YOUR GOAL ▸ Output the data below exactly. Leave nothing out.

DATA TO PROCESS ▸
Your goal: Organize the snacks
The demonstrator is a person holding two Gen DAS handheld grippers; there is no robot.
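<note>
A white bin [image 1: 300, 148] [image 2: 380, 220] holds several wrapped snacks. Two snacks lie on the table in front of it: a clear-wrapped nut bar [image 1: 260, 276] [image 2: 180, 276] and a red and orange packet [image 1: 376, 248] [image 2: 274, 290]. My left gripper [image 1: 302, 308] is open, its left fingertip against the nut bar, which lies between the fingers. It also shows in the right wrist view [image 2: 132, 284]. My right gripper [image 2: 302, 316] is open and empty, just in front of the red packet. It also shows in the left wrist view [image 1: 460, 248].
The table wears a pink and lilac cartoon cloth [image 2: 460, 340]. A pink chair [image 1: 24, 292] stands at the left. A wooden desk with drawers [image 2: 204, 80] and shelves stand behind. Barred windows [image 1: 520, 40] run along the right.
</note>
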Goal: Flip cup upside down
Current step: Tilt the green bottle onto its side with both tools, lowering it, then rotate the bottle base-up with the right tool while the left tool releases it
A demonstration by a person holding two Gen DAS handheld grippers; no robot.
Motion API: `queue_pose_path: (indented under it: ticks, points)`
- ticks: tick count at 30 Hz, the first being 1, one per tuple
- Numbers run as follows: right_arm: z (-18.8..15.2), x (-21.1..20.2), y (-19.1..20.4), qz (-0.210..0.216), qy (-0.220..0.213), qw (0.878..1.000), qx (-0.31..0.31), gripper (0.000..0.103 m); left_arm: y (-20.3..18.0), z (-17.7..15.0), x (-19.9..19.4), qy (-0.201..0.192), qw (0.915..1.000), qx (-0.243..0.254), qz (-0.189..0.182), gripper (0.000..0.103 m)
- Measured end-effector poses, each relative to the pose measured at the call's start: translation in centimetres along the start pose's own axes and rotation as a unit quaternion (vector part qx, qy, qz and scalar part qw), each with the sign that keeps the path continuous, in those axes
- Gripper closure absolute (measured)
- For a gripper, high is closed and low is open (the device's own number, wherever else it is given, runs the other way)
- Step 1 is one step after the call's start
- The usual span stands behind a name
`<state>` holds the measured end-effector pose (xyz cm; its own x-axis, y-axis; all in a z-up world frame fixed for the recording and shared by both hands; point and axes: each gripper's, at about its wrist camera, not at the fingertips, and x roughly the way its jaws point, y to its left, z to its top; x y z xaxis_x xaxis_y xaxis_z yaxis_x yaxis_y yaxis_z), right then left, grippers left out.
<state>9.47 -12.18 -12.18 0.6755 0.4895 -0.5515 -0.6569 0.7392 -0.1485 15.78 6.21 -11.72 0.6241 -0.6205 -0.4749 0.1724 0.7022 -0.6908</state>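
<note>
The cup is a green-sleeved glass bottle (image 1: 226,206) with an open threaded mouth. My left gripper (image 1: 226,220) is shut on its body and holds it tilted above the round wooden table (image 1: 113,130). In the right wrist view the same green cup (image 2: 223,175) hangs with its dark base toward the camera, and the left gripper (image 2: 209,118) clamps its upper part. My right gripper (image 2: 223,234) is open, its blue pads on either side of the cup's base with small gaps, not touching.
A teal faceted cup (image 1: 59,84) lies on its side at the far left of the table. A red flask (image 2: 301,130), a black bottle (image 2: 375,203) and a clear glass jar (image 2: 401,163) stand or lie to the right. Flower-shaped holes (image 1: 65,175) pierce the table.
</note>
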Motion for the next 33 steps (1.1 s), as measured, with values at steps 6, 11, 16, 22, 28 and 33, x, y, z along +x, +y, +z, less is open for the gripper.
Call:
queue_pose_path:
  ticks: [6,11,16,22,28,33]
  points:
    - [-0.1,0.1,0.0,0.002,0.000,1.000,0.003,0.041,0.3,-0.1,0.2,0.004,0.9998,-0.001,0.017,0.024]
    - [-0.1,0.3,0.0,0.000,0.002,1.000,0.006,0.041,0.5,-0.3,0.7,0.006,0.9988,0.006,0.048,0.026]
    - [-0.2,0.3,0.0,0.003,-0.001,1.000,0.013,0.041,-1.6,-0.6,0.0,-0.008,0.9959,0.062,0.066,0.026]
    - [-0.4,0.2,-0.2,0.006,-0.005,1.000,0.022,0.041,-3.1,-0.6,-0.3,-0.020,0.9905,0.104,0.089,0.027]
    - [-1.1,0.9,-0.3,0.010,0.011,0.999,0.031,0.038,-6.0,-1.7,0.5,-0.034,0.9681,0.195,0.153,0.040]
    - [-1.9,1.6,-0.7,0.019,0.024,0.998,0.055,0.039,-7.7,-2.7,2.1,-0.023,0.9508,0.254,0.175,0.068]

EXERCISE OUTPUT ▸
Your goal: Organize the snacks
The demonstrator is a person holding two Gen DAS handheld grippers; there is no robot.
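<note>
A white bin [image 1: 300, 148] [image 2: 380, 220] holds several wrapped snacks. Two snacks lie on the table in front of it: a clear-wrapped nut bar [image 1: 260, 276] [image 2: 180, 276] and a red and orange packet [image 1: 376, 248] [image 2: 274, 290]. My left gripper [image 1: 302, 308] is open, its left fingertip against the nut bar, which lies between the fingers. It also shows in the right wrist view [image 2: 132, 284]. My right gripper [image 2: 302, 316] is open and empty, just in front of the red packet. It also shows in the left wrist view [image 1: 460, 248].
The table wears a pink and lilac cartoon cloth [image 2: 460, 340]. A pink chair [image 1: 24, 292] stands at the left. A wooden desk with drawers [image 2: 204, 80] and shelves stand behind. Barred windows [image 1: 520, 40] run along the right.
</note>
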Goal: Flip cup upside down
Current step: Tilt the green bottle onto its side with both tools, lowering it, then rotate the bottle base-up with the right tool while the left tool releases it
A demonstration by a person holding two Gen DAS handheld grippers; no robot.
Motion API: `queue_pose_path: (indented under it: ticks, points)`
- ticks: tick count at 30 Hz, the first being 1, one per tuple
- Numbers run as follows: right_arm: z (-18.8..15.2), x (-21.1..20.2), y (-19.1..20.4), qz (-0.210..0.216), qy (-0.220..0.213), qw (0.878..1.000), qx (-0.31..0.31), gripper (0.000..0.103 m); left_arm: y (-20.3..18.0), z (-17.7..15.0), x (-19.9..19.4), qy (-0.201..0.192), qw (0.915..1.000), qx (-0.243..0.254), qz (-0.189..0.182), gripper (0.000..0.103 m)
- Measured end-effector poses, each relative to the pose measured at the call's start: translation in centimetres along the start pose's own axes and rotation as a unit quaternion (vector part qx, qy, qz and scalar part qw), each with the sign that keeps the path continuous, in those axes
- Gripper closure absolute (measured)
- For a gripper, high is closed and low is open (the device's own number, wherever else it is given, runs the other way)
- Step 1 is one step after the call's start
- The usual span stands behind a name
`<state>` holds the measured end-effector pose (xyz cm; its own x-axis, y-axis; all in a z-up world frame fixed for the recording and shared by both hands; point and axes: each gripper's, at about its wrist camera, not at the fingertips, and x roughly the way its jaws point, y to its left, z to its top; x y z xaxis_x xaxis_y xaxis_z yaxis_x yaxis_y yaxis_z), right then left, grippers left out.
<state>9.47 -12.18 -12.18 0.6755 0.4895 -0.5515 -0.6569 0.7392 -0.1485 15.78 6.21 -11.72 0.6241 -0.6205 -0.4749 0.1724 0.7022 -0.6908</state>
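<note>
The cup is a green-sleeved glass bottle (image 1: 226,206) with an open threaded mouth. My left gripper (image 1: 226,220) is shut on its body and holds it tilted above the round wooden table (image 1: 113,130). In the right wrist view the same green cup (image 2: 223,175) hangs with its dark base toward the camera, and the left gripper (image 2: 209,118) clamps its upper part. My right gripper (image 2: 223,234) is open, its blue pads on either side of the cup's base with small gaps, not touching.
A teal faceted cup (image 1: 59,84) lies on its side at the far left of the table. A red flask (image 2: 301,130), a black bottle (image 2: 375,203) and a clear glass jar (image 2: 401,163) stand or lie to the right. Flower-shaped holes (image 1: 65,175) pierce the table.
</note>
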Motion for the next 33 steps (1.1 s), as measured, with values at steps 6, 11, 16, 22, 28 and 33, x, y, z along +x, +y, +z, less is open for the gripper.
Call:
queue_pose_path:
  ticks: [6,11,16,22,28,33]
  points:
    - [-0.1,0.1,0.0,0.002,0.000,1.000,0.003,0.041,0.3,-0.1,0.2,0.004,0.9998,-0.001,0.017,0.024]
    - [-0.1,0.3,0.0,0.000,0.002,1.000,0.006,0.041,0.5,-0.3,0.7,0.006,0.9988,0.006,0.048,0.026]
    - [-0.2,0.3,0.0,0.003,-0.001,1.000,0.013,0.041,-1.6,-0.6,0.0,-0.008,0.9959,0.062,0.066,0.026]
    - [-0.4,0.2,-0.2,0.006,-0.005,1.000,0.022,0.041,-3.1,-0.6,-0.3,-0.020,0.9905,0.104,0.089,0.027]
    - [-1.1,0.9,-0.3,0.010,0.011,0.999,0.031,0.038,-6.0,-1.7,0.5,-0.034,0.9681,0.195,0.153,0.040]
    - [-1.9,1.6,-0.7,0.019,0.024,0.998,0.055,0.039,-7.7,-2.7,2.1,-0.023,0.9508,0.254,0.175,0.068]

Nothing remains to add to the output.